_What needs to be done_
Among the entries below, the lines from the one with "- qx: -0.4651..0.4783" up to and including the one with "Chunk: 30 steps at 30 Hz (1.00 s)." are to be restated exactly, without pictures.

_Working data_
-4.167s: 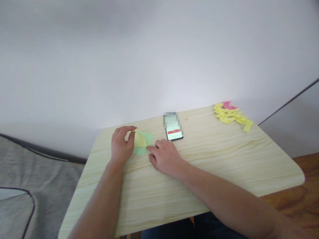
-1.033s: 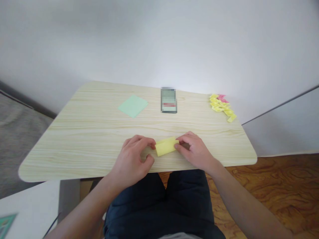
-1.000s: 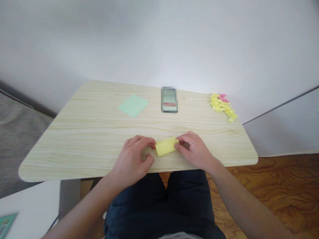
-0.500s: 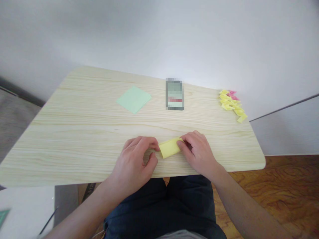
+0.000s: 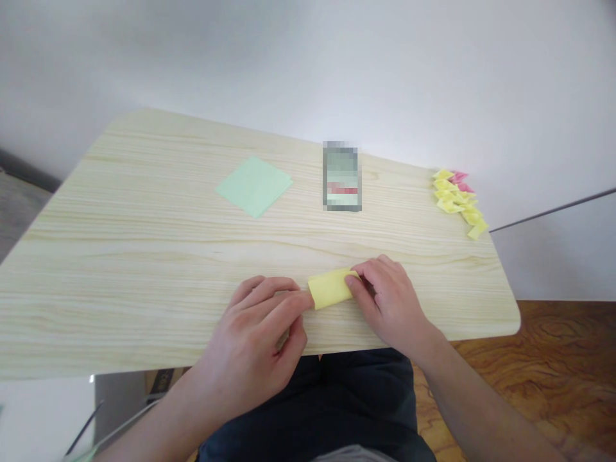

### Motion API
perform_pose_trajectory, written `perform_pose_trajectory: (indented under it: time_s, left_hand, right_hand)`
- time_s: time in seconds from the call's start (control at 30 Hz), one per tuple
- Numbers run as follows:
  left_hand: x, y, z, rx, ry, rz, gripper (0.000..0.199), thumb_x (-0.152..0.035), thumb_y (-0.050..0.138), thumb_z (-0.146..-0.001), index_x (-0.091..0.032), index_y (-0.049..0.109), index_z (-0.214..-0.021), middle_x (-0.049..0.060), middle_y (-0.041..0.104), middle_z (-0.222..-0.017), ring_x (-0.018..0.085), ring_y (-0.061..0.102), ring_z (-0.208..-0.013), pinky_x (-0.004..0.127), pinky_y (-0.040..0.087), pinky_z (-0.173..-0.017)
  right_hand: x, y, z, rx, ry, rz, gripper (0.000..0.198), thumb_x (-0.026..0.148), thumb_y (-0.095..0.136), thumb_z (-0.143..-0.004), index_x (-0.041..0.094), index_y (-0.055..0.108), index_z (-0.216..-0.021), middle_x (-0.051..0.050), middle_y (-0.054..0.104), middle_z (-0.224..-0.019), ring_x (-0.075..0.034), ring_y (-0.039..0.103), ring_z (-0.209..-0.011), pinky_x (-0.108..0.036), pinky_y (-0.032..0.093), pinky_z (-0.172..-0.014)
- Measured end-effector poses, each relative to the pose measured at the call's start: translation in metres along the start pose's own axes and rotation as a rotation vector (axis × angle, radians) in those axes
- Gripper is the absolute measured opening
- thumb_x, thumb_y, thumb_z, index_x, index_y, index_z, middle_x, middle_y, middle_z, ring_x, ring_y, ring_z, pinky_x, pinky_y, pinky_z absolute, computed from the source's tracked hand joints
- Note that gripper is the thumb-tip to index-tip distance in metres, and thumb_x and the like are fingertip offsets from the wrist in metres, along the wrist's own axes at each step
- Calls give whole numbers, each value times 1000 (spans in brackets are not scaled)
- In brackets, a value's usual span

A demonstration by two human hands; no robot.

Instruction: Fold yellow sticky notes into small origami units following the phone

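A strip of folded yellow paper [image 5: 331,288] lies near the front edge of the light wooden table, tilted slightly up toward the right. My right hand [image 5: 392,301] pinches its right end between thumb and fingers. At the other end is my left hand [image 5: 262,327], palm down and fingers loosely bent. Its index fingertip touches the paper's lower left corner, while its thumb stays apart below. Farther back on the table, a square of pale green paper [image 5: 254,186] lies turned like a diamond, with a second edge showing beneath it.
A blurred-out device with a screen [image 5: 342,176] rests at the table's [image 5: 144,256] back edge, near the white wall. Folded yellow paper pieces [image 5: 452,196] and pink ones [image 5: 462,181] are clustered at the back right. Below lies a wooden floor [image 5: 563,359].
My left index finger has come down onto the yellow paper's lower left corner; the strip looks flatter, its upper layer lined up. My right hand keeps its pinch. The view has shifted slightly.
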State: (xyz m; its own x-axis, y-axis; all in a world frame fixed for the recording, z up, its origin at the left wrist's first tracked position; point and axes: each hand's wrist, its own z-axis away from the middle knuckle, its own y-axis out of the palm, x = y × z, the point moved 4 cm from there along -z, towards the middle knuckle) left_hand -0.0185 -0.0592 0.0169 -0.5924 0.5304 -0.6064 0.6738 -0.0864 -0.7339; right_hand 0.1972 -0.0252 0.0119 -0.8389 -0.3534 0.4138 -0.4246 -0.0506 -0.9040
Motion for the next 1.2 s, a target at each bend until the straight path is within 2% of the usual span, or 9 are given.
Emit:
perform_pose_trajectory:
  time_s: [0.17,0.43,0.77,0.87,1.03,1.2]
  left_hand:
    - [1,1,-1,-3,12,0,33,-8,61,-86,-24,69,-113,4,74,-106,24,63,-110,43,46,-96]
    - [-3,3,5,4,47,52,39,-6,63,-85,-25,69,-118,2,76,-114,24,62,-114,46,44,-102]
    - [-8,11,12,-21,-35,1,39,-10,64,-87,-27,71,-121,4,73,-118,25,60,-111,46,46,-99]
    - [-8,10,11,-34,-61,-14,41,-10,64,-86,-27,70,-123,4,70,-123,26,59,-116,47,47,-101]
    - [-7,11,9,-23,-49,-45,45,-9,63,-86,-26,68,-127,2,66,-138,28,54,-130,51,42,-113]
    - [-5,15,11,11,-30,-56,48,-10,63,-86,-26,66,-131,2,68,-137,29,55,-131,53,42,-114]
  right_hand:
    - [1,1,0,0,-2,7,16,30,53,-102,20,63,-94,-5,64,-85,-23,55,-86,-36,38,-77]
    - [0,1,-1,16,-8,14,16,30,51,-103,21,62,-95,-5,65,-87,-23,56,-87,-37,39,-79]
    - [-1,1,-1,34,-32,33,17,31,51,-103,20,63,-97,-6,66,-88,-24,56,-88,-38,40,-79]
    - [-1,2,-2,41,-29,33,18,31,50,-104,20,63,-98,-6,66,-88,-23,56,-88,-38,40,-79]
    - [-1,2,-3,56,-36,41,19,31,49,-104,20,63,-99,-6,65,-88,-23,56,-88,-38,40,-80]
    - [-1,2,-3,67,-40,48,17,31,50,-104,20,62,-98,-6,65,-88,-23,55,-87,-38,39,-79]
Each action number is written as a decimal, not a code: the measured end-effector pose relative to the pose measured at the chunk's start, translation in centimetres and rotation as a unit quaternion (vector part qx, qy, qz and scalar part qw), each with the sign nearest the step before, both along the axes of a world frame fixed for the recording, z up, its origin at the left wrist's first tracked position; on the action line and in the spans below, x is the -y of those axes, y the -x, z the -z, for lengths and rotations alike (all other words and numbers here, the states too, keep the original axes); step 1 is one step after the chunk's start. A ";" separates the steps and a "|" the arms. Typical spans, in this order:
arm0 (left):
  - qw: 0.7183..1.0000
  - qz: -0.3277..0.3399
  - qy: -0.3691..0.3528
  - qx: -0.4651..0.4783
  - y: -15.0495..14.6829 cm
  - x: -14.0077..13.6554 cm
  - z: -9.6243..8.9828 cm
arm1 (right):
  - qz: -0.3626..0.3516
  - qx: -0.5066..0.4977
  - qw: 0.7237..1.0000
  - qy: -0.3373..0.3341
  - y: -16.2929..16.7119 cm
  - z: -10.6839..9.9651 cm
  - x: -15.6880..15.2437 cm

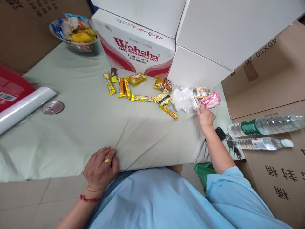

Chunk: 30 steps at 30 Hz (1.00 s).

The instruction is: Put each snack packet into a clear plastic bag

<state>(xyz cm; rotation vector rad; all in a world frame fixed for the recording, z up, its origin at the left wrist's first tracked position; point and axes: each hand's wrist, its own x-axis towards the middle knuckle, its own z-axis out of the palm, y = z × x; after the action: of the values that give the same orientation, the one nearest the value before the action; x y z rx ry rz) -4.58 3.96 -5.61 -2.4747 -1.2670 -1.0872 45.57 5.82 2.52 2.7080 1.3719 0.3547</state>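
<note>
At the right end of the table, my right hand (206, 116) is closed on the near rim of a white bowl (195, 101). The bowl holds packaged snacks, among them a pink packet (211, 100) and a yellow-and-brown packet (202, 92). A crumpled clear plastic bag (183, 99) lies against its left side. My left hand (102, 167) rests on the table's front edge with its fingers curled in and nothing visible in them; it wears a gold ring. Between the hands and the boxes lie several yellow-wrapped snack sticks (143, 98), a wrapped cake (136, 78) and a gold packet (163, 99).
White cartons and a Wahaha water box (140, 52) line the back. A clear bowl of snacks (82, 47) stands at the back left, near a round metal lid (53, 107) and a plastic-film roll (26, 108). Keys (233, 148) and two water bottles (262, 144) lie right.
</note>
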 end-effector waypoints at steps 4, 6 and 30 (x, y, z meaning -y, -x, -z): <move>1.000 0.002 -0.007 -0.011 -0.1 0.0 -0.2 | 0.007 0.017 1.000 0.008 -1.3 0.1 1.5; 1.000 0.001 -0.014 -0.014 -0.1 0.0 -0.4 | 0.000 0.025 1.000 0.007 -2.2 0.1 2.5; 1.000 0.003 -0.007 -0.009 0.1 0.0 -0.1 | -0.056 0.030 0.992 -0.111 -5.3 -1.8 -0.7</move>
<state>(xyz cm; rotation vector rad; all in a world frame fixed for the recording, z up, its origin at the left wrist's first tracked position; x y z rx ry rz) -4.64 4.00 -5.52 -2.4747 -1.2438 -1.0683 50.84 6.53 4.32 2.7699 1.5588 0.6300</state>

_Written answer_
  - qx: -0.4651..0.4783
  - y: -15.0495..14.6829 cm
  - x: -14.0077..13.6554 cm
  - z: -9.6243..8.9828 cm
arm1 (right):
  - qz: -0.3626..0.3516
  - qx: -0.5066..0.4977
  - qw: 0.7237..1.0000
  - qy: -0.3373..0.3341
  - y: -16.2929..16.7119 cm
  - z: -10.6839..9.9651 cm
  - x: -15.6880..15.2437 cm


Chunk: 30 steps at 30 Hz (1.00 s).

Work on this exercise is now complete.